Race week has crept up once again, and I’ve come to terms with the possibility of not running ‘my best’. Shouldn’t the best one has on that particular day be enough? Yes, of course it should. But for some ridiculous reason I’ve fought with the prospect of my best not being good enough. There’s nothing like self-inflicted pressure.
The recent threat of not running at all, compliments of an angry achilles, was a gift in disguise. It was a reality check that sent the ‘good enough’ mumbo jumbo flying out the window. Where before I dreaded falling off a prescribed, desired pace, now I am grateful to be toeing the start line at all.
Yesterday I got the ultimate runner’s treat: Divinely cool temps coupled with pre-race adrenaline coursing through my veins made it almost impossible to keep the wild stallions under control. Wild stallions that I’d suspected matured and were hauled off to the glue factory ages ago. I saw numbers on my Garmin so outlandish, I could have sworn more than once that it was lying to my face. The entire 10 miles was light and fast and deliciously effortless; with the final mile, hard into the wind, being my fastest. Just the run I’d been starving for all these months.

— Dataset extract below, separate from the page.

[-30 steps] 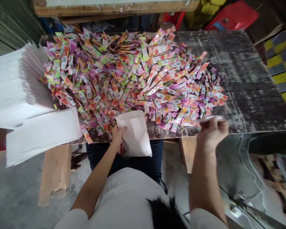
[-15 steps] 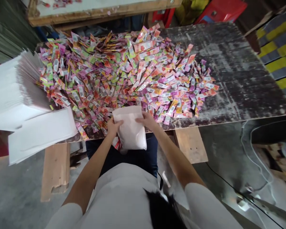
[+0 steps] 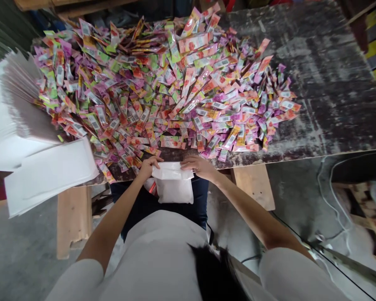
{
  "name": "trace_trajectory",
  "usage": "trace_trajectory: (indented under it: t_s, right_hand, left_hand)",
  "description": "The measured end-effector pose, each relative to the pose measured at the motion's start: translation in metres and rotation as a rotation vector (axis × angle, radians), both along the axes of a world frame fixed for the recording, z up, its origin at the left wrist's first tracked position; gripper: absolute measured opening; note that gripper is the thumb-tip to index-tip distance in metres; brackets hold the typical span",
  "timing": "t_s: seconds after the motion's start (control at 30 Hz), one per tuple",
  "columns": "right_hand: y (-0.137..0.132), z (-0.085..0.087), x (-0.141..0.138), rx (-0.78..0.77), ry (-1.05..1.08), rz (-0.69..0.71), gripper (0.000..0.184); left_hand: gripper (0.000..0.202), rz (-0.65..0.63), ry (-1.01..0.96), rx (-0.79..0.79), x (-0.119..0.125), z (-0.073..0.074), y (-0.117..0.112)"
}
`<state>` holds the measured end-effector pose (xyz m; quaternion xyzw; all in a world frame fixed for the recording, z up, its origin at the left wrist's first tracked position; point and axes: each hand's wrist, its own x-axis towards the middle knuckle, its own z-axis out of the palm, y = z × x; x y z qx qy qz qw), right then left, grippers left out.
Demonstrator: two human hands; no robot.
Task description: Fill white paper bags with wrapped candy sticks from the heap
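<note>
At the tabletop's [image 3: 319, 88] near edge, toward its middle: one white pouch [image 3: 174, 191], bulging below, top flap [image 3: 167, 171] turned down. Left hand [image 3: 149, 167]: grip closed on the pouch's upper left corner. Right hand [image 3: 200, 167]: fingers laid over the flap's right end; whether they pinch, cannot tell. Step in hand, by judgement: folding the flap. Next move seems to call for a level crease, pouch held steady. Across the tabletop's middle: multicoloured sachets [image 3: 156, 90], heaped. Tabletop's left end: flat white envelopes [image 3: 52, 169], overhanging; behind them, a fanned white stack [image 3: 21, 113].
</note>
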<state>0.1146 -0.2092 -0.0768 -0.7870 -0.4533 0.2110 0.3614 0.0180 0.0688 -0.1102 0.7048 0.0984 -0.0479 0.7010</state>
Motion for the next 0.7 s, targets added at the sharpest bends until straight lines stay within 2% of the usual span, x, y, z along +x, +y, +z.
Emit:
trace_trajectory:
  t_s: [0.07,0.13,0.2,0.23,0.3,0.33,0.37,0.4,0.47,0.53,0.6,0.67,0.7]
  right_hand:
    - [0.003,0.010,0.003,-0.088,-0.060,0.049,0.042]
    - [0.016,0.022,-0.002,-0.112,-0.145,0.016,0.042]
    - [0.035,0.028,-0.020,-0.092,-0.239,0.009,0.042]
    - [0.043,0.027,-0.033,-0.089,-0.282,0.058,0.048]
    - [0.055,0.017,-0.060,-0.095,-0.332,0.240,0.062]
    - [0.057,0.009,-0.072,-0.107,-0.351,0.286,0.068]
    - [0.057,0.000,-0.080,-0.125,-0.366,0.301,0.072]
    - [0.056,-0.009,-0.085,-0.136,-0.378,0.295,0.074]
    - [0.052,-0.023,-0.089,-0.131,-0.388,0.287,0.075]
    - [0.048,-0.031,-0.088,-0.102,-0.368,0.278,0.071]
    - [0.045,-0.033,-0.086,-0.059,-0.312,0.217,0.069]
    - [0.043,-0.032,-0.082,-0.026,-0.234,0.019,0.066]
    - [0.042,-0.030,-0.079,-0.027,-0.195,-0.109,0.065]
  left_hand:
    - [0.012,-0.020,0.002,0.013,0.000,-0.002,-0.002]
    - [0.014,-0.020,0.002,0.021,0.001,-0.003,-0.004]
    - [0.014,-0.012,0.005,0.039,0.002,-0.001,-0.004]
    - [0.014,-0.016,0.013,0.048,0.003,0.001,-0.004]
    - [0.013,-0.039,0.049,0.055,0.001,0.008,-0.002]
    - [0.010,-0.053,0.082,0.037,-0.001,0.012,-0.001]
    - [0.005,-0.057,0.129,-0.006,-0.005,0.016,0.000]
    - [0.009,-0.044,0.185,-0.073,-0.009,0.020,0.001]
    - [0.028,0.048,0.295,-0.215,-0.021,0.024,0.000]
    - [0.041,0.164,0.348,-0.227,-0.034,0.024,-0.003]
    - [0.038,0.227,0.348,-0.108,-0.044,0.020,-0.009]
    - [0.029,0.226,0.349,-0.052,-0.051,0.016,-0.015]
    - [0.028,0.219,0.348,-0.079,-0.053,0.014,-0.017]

Chalk it up to nerves, cool temps, over indulging at 5 Guys yet again, whatever. But I see this last confidence-building run as the universe’s way of telling me that no matter what happens on race day, it will be ok. More than ok. I will honor the effort I’ve made all these months to make it to the starting line trained and ready to run. What I have is enough. We are all good enough. More than good enough.